Directions:
Look through the material below for "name". Copy every line that contains it.

Dataset extract:
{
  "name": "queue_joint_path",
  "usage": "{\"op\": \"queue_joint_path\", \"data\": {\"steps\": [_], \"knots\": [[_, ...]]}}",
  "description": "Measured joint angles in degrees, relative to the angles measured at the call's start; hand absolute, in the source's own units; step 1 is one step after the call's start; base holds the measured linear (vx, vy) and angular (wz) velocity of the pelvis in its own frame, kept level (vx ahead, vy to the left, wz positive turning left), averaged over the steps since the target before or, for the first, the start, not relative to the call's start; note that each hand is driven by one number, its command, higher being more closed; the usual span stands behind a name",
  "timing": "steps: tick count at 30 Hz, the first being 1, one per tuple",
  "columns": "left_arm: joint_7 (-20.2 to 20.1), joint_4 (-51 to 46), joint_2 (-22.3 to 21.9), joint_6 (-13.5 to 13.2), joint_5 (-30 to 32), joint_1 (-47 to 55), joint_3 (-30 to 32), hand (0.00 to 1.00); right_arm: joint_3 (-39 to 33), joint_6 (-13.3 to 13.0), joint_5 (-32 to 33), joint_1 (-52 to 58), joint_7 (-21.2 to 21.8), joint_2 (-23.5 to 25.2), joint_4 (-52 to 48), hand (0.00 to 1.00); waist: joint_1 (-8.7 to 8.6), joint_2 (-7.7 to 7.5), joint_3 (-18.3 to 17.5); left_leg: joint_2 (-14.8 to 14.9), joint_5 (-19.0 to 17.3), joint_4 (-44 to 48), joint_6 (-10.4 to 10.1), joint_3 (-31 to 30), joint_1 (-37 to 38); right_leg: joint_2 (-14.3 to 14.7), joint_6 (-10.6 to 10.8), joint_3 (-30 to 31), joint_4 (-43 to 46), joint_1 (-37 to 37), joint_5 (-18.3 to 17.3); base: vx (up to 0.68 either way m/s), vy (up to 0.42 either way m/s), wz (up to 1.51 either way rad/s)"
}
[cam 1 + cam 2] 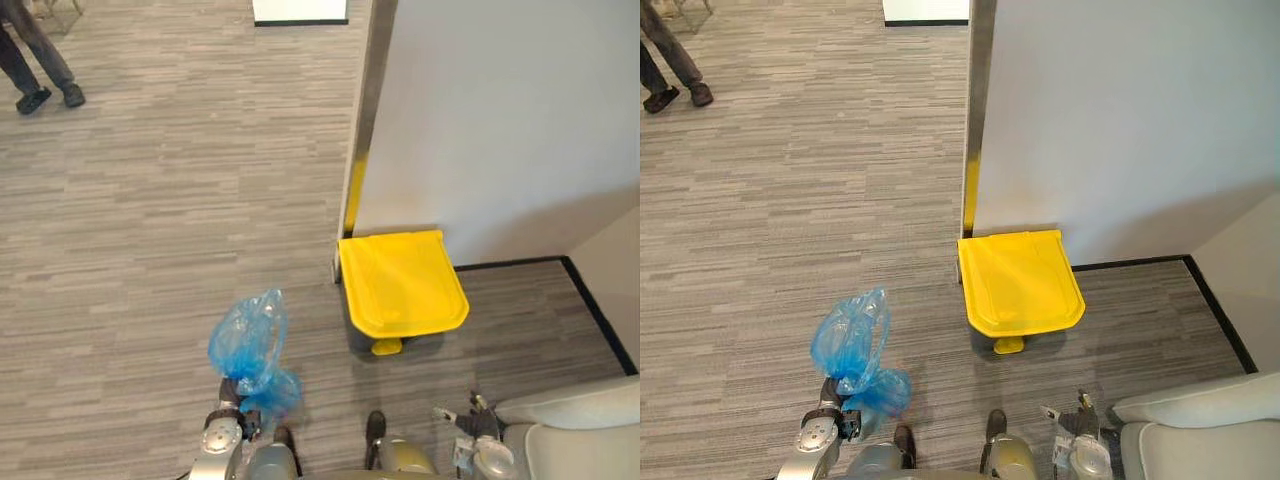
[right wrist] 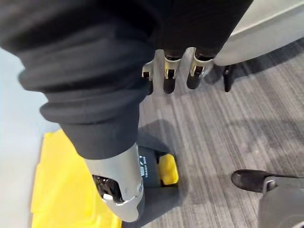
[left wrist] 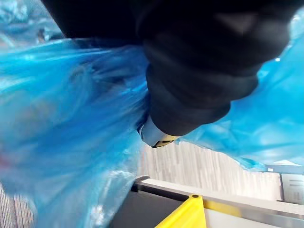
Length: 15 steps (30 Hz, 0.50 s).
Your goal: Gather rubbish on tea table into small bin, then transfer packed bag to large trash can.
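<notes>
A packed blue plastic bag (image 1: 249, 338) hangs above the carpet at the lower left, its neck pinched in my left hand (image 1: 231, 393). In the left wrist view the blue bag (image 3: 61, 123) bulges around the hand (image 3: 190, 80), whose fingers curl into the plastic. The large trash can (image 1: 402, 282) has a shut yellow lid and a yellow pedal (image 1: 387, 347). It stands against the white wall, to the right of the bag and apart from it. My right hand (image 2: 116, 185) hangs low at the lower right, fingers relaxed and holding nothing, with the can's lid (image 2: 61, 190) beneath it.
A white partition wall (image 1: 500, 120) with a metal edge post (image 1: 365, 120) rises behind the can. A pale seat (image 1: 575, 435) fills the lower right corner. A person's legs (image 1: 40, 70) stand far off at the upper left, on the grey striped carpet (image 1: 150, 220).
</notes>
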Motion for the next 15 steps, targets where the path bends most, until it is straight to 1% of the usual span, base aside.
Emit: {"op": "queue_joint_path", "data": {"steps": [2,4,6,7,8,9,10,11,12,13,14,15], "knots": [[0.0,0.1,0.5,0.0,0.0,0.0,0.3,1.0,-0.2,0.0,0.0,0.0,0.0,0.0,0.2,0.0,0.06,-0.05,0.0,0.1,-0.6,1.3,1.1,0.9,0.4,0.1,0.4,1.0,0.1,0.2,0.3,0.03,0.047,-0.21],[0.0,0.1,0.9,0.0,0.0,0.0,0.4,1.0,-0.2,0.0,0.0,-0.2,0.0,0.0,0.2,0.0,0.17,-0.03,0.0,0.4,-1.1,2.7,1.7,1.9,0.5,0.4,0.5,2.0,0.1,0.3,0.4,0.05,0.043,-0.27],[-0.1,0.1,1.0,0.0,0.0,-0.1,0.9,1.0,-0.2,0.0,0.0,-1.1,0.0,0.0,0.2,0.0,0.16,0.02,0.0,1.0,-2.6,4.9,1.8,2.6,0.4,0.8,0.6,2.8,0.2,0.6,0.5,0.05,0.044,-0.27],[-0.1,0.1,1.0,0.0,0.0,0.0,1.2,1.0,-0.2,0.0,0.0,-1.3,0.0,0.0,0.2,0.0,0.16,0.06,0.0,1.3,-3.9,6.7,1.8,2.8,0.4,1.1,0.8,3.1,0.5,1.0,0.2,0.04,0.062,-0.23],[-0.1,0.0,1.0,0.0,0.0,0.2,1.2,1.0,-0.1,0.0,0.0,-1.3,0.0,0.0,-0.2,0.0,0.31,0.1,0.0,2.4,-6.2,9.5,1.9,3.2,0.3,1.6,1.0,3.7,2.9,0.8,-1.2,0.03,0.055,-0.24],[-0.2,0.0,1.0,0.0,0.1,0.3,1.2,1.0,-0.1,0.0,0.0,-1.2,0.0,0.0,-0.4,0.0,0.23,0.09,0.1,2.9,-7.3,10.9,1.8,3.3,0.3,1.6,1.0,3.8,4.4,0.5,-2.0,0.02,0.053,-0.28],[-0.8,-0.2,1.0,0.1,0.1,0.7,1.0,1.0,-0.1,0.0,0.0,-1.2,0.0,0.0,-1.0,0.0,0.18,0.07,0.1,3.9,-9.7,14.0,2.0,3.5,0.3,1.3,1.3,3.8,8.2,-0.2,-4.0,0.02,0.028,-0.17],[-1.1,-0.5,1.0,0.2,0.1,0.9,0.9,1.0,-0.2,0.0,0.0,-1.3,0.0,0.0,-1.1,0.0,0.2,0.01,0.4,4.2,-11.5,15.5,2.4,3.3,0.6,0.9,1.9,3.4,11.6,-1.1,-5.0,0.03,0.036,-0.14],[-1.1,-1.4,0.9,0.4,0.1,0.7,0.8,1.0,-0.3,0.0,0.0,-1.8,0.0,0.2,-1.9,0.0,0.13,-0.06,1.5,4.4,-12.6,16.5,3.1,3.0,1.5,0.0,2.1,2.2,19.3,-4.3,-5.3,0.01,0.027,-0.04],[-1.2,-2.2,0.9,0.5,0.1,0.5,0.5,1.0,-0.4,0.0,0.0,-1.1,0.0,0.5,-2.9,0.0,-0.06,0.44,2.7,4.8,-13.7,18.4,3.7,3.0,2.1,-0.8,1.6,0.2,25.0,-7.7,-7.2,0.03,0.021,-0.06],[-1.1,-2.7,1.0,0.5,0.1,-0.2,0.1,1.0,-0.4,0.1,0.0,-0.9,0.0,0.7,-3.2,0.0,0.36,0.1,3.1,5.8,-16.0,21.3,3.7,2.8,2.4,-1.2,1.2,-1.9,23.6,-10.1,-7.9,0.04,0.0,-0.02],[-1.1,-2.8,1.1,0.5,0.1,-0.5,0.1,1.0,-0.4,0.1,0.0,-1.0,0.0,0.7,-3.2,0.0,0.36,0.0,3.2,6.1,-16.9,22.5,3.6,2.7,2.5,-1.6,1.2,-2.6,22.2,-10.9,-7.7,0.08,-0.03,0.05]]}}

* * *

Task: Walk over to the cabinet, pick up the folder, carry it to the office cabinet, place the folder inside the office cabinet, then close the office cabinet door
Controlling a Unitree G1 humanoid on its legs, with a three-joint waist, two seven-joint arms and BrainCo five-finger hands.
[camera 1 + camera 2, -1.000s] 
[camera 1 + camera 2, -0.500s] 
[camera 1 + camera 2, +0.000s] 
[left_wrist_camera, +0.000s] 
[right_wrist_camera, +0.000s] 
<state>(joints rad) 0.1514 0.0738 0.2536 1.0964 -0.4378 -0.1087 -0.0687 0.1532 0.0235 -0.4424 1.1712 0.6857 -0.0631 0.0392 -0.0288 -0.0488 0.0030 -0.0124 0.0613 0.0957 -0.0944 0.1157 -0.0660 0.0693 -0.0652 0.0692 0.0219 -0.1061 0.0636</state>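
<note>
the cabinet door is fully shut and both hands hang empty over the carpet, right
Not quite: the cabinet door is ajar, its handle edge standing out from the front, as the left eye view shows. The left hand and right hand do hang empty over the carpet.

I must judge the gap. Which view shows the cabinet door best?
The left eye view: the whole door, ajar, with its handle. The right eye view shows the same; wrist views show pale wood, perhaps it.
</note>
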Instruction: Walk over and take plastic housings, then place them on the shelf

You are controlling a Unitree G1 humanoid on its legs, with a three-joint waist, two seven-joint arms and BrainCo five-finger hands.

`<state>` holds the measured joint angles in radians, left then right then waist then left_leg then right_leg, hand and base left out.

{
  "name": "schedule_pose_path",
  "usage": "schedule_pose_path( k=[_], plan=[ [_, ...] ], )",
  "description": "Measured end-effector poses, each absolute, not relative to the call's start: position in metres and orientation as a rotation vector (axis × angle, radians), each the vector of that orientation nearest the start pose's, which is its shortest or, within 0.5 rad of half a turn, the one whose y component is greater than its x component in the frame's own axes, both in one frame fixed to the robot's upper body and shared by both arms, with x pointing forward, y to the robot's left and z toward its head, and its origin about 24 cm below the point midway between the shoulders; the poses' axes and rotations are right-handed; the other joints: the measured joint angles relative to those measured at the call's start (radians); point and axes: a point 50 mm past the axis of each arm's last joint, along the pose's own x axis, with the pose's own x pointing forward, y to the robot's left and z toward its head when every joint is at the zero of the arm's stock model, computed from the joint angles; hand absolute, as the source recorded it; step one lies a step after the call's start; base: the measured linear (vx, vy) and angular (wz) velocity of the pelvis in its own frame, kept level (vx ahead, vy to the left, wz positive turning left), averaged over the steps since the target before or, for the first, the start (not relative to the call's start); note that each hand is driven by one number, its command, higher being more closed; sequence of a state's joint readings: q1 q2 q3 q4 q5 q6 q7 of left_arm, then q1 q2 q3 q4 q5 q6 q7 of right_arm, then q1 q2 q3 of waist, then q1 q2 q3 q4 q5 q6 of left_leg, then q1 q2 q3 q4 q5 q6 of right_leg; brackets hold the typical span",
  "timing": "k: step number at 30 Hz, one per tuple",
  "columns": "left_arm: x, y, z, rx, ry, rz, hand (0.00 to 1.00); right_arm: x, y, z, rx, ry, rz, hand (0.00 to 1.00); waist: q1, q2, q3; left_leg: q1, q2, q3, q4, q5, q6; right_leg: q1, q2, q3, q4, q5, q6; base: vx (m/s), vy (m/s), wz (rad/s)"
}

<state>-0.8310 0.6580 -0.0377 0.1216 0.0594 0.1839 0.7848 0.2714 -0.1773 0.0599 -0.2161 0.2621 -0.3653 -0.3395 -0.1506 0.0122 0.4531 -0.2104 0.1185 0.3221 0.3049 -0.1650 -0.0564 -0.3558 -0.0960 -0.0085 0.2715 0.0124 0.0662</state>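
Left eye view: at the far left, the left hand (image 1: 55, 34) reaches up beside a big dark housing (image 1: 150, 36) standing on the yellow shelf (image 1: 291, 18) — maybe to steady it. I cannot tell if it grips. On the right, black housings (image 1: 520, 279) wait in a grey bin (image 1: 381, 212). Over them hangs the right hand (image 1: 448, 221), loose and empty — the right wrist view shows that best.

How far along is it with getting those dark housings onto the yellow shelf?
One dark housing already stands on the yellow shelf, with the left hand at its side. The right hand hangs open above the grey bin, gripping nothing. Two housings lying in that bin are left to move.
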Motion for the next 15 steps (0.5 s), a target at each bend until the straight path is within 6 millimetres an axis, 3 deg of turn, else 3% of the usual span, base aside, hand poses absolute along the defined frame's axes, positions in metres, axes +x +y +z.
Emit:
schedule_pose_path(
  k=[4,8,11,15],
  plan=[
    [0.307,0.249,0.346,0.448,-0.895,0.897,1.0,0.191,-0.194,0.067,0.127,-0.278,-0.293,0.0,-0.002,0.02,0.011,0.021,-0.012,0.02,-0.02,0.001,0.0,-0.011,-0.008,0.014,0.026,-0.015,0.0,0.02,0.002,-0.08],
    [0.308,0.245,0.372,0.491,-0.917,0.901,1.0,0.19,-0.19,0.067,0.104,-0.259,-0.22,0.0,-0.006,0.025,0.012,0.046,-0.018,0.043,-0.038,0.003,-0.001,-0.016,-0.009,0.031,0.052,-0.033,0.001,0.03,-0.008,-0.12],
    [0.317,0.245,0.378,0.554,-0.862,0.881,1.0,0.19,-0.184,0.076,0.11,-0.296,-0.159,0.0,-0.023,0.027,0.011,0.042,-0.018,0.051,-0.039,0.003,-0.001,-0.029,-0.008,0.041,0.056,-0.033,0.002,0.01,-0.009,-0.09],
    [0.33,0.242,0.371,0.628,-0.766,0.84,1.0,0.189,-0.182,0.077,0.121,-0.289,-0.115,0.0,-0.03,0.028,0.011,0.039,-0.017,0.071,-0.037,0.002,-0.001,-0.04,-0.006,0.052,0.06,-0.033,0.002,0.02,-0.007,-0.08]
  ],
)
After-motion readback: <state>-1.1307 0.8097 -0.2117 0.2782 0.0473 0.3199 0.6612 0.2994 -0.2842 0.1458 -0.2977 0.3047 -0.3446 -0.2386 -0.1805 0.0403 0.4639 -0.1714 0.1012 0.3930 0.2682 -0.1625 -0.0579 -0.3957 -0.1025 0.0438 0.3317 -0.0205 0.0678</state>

Solved problem:
  "name": "queue_joint_path",
  "description": "Measured joint angles in degrees, relative to the angles measured at the call's start; hand absolute, in the source's own units; step 1 is one step after the call's start; base holds the measured linear (vx, vy) and angular (wz) velocity of the pelvis in its own frame, kept level (vx ahead, vy to the left, wz positive turning left), averaged over the steps since the target before or, for the first, the start, not relative to the call's start; note that each hand is driven by one number, its command, higher being more closed; the usual span stands behind a name",
  "name": "schedule_pose_path",

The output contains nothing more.